XX XX

Álbumes

The XX The XXXX

8.8 / 10

The XX  XX

YOUNG TURKS / POPSTOCK! Jovencísimos aunque sobradamente preparados, Romy, Baria, Oliver y Jamie son The XX. Amigos desde siempre y englobados desde su asalto a la escena musical dentro de la etiqueta ‘new grave’, a principios de 2009 se encerraban en el sótano del sello Young Turks para dar forma final a su esperado primer disco, un “XX” al que podríamos referirnos como el golpe de bisturí definitivo a esa autopsia de la new wave que comenzaron bandas hoy extintas como The Organ o Electrelane. A primera vista y como grupo no sorprenden por nada extraordinario pero ¿qué esconde el fatigado estilo de su decadente debut para haberlos convertido en el hype del momento? A grandes rasgos, canciones con mayúsculas: un fláccido racimo de malheridos hits por el que Erlend Ø ye pagaría una pasta, un catálogo genuino y a la vez multireferencial de narcotic pop que puede recordar tanto a las guitarras abisales de The Cure o Chris Isaak (en “Infinity”) como a la parsimonia sexy de Chromatics o los grupos de Morr Music (sobre todo en “Basic Space”).

En una primera escucha que resultará superficial (cuidado con las siguientes, porque duran y duran y duran…), lo primero que llama la atención es el atractivo acople de las voces de Jamie y Romy dándose la réplica en un campo/contracampo de oscura sensualidad y letras en segunda persona que exhortan al oyente a formar parte del juego. También sorprende gratamente su concepción del espacio y la amplitud conseguida en el sonido, un gancho estético con el que amplían y redimensionan los temas, descomprimiéndolos y despojándolos de arreglos insustanciales. Imprimen a las tramas un trazo de noche desierta, tranquila y muy fría que busca la holgura en vértices y esquinas, y el alcance en la profundidad de campo, como ya hicieran muchos camaradas de las Islas Británicas: de una forma u otra, intentaron algo parecido Young Marble Giants, Portishead, Everything But The Girl, The Good, The Bad & The Queen o Martin Hannett con sus discos para Factory (el fantasma de la gélida “Fantasy”).

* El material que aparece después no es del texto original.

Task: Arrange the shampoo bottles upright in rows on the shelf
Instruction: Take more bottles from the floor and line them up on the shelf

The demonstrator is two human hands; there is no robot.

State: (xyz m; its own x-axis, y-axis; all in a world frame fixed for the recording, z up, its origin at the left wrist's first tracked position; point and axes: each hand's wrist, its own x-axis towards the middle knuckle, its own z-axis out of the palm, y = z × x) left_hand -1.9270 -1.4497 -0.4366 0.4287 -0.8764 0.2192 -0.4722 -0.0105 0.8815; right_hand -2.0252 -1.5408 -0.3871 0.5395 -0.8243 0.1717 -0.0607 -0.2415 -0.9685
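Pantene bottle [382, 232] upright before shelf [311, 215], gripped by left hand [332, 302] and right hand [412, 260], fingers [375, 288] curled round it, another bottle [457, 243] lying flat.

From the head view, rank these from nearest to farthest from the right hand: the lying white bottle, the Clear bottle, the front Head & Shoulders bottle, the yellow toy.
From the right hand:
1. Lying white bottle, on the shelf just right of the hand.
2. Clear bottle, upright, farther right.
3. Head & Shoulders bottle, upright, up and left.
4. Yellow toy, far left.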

Confiando en ellos a ciegas como el grupo que salve sus necesitadas cosechas, los sedientos medios de UK se han puesto a ensalzarlos sin mesura (¿hubiera ocurrido lo mismo de haber nacido en la salvaje y abultada escena neoyorquina?), hasta el punto de poder concluir que se ha hecho la vista gorda ante algunas de sus debilidades. Estas son, un enfoque exageradamente analítico que enfría demasiado las canciones y una falta de arrojo o desvergüenza que compensaría la estática indolencia de la banda. Por ejemplo, las imágenes de tierras baldías que el conjunto dibuja ganarían con un poco más de chispa si los reflejos de soul, R&B y dub se explotaran con mayor perversión. Sin dejarnos llevar por el exceso maximalista, diremos que “XX” parece caminar en ocasiones a la pata coja y que sus autores tendrán que poner toda la carne en el asador en los escenarios, donde se la jugarán a muerte por presumir de sonido, canciones y estilo; tres cosas de las que, por otra parte, van sobrados.

Cabalgando en dirección contraria a la épica y huyendo de una voluptuosidad sonora que les hubiera convertido en demasiado complacientes –acuérdense de los bien nacidos Glasvegas–, “XX” parece un canto de cisne más que un disco de presentación. Suena a demo medio cocida, a desilusión, a arrepentimiento y madrugada. No contiene magníficas ideas, ni detalles extremadamente virtuosos; no se intuyen en él ni sudor ni grandes maniobras forzadas a epatar. Pero es ahí, en esa extrema sencillez de premisas, en la falta de ambiciones y en su carácter autista y retraído, donde radica su triunfo. Con tanta equis alrededor parece algo oscuro, prohibido o peligroso, pero nada más lejos de la realidad. Es un disco amigo, accesible y bello de escuchar, un título marchito en cuyo interior todo resulta un síntoma de algo que podría haber sido muchísimo peor. Como ese corazón despistado que, en el momento de conocerse los amantes, decide saltarse un latido ( “Heart Skipped A Beat”). Es, simple y llanamente, una debilidad.